Three years ago, a relative of John Dougan contacted the Sheriff’s Office asking for someone to check on Dougan. As a result of the visit, Dougan had his legally purchased and licensed firearms confiscated while law enforcement officials verified his psychological state.
Dougan was never arrested and was cleared to retrieve his weapons. When he attempted to do so, however, he was told by the sheriff’s department that he would need a court order permitting the return. Dougan responded by subsequently obtaining the court order, filing a lawsuit for wrongful damages for essentially making him buy his guns back, and asking for an injunction against the department in order to halt an alleged erroneous practice.
In a prior statement concerning the case, the Cord Byrd law firm, representing Dougan, stated that Florida law "did not require or permit the sheriff to retain appellant's (Dougan's) firearms in response to a safety call which did not result in a criminal investigation or charges” but that “the sheriff had a policy of retaining firearms which was not authorized by an existing statute and enforced it against appellant.”
In an interview with the Florida Record, attorney Cord Byrd of the eponymous firm said the lawsuit and injunction were cleared to proceed by the Fourth District Court of Appeal recently after it rejected the arguments of the sheriff's defense team. Lewis, Stroud & Deutsch PL, the firm representing the sheriff’s office, was contacted by the Record for their response to the lawsuit, but was told “no comment.” A similar request was sent to the sheriff’s department, who responded via email: “This case is still in litigation. As a general rule the Palm Beach County Sheriff’s Office does not comment on active litigation.”
“We’ve won already and now it’s just up to the jury to decide on damages.” Byrd told the Record.
Despite the injunction, attorney Byrd states that the sheriff continues to violate Florida State Statute 790.33, "Field of regulation of firearms and ammunition preempted," which prevents law enforcement agencies from crafting firearm regulations that contradict state law.
Such action, Byrd told the Florida Record, could be considered a “willful violation” by the sheriff's department, leaving officials susceptible to “removal from office and being personally responsible for the payment of damages” to Dougan.

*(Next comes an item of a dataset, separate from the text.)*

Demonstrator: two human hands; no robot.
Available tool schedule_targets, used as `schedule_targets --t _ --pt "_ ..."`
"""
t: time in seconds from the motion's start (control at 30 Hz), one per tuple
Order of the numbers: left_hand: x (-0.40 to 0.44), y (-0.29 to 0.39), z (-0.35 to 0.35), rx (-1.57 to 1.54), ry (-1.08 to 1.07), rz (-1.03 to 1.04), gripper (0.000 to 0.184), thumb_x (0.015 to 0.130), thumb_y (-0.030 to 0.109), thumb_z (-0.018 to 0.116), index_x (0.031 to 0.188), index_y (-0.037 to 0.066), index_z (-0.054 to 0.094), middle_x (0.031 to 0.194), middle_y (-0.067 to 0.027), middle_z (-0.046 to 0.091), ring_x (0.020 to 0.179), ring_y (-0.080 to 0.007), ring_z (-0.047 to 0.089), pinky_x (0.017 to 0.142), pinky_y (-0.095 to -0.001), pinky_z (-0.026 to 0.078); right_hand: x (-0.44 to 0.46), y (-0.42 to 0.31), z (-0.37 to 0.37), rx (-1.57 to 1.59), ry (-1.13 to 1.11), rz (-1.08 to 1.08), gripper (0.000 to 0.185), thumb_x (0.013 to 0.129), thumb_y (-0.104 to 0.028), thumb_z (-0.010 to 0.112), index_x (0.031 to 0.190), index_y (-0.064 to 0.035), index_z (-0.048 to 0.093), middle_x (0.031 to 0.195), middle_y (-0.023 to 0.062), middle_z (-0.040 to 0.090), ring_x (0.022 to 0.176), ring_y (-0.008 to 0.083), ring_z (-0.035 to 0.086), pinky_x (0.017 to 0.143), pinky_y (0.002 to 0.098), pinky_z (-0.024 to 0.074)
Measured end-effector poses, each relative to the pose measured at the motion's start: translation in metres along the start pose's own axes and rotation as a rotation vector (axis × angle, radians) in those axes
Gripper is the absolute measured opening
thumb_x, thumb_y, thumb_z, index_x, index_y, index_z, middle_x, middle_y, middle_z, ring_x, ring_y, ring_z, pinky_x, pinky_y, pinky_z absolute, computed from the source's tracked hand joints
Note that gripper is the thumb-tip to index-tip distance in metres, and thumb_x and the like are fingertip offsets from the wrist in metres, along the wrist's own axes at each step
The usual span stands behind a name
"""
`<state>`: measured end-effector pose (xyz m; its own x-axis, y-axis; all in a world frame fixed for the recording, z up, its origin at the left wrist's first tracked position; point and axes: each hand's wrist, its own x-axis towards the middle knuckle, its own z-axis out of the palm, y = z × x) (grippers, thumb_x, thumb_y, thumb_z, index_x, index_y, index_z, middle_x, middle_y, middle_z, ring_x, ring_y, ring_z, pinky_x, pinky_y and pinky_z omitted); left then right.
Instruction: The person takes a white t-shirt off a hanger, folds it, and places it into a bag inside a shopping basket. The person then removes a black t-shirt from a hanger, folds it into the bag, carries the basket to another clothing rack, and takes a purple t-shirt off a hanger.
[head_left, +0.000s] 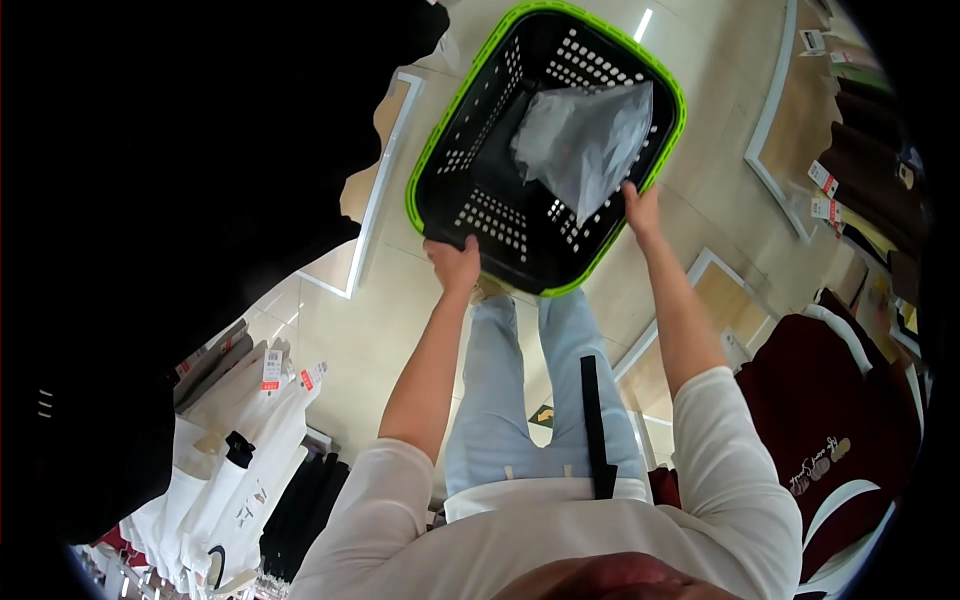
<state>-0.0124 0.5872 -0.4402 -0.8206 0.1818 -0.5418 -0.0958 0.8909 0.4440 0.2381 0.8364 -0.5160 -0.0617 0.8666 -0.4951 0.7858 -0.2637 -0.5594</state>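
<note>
A black shopping basket (pixel 500 160) with a bright green rim hangs in front of my body, tilted so that I look down into it. My left hand (pixel 455 264) is closed on the basket's near left corner, thumb over the rim. On the right side, my right hand (pixel 642 208) grips the rim, its thumb reaching inside. In the basket lies a crumpled, translucent plastic bag (pixel 585 140), toward the right wall. What the bag contains, if anything, I cannot make out. The fingers beneath the rim are hidden on both hands.
Black garments (pixel 250 150) hang close on the left, with white shirts (pixel 235 480) below them. Dark red shirts (pixel 830 420) and brown garments (pixel 875 170) hang on the right. Low wooden display platforms (pixel 780 110) border the tiled floor (pixel 700 200) on both sides.
</note>
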Motion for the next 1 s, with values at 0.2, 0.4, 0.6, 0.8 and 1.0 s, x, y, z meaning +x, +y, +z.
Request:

Instead of ignoring the ruling and injunction, Byrd said those at the sheriff’s department should take their issues to the Legislature. The hesitancy by the sheriff in conceding wrongdoing is due, Byrd says, to the politics of the gun issue.
“No one wants to be responsible for guns,” Byrd said. He went on to say that he believes the sheriff’s office does not want to be the scapegoat for following a law that might result in the commission of a crime.
That, however, is not a pass acceptable to Dougan’s attorney. “They are constitutional officers,” Byrd said “and have to follow the law.”